As former military aviators, or having had lead oversight role of our military’s air capabilities, the Mach-1 Caucus believes that it is critical for the Air Force to begin immediately training Israeli pilots how to fly, maintain and refuel the KC-46A.

Beyond ensuring that Israeli KC-46A, F-15I and F-35 pilots get trained on the KC-46A as soon as possible, it is also critical for the United States to expedite the tankers’ delivery. With Boeing producing roughly two of the aircraft each month and having already delivered 68 tankers to the Air Force, expediting the delivery of two KC-46As to Israel does not impose an undue burden on the U.S. acquisition process.

It would, however, provide immense benefit for Israeli refueling operations and CENTCOM in-theater capabilities. The bill, therefore, requires the Department of Defense to forward-deploy at least one KC-46A in Israel until it receives its first tanker in 2025, which would serve as a powerful and consistent deterrent against Iran.

Airpower, not just our own but that of our partners as well, is a vital component of regional security.

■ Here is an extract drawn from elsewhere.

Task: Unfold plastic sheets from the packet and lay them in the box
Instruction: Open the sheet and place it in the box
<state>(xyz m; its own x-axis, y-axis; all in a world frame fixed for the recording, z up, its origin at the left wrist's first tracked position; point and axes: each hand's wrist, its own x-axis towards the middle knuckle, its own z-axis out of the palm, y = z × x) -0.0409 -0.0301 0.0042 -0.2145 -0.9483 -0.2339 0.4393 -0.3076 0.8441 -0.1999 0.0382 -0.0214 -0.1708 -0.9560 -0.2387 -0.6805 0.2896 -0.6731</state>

The United States should provide Israel with KC-46A tankers and train its pilots without further delay to ensure this uniquely capable partner can continue to defend itself and U.S. interests.

August Pfluger is a congressman representing the 11th District in Texas; he is a member of the House Mach 1 Caucus. Rob Wittman is a congressman representing the 1st District in Virginia; he is chairman of the House Armed Services Committee Tactical Air and Land Forces Subcommittee. Chris Stewart is a congressman representing the 2nd District in Utah; he is a member of the House Appropriations Committee, Defense Subcommittee. Michael Makovsky is president and CEO of the Jewish Institute for National Security of America.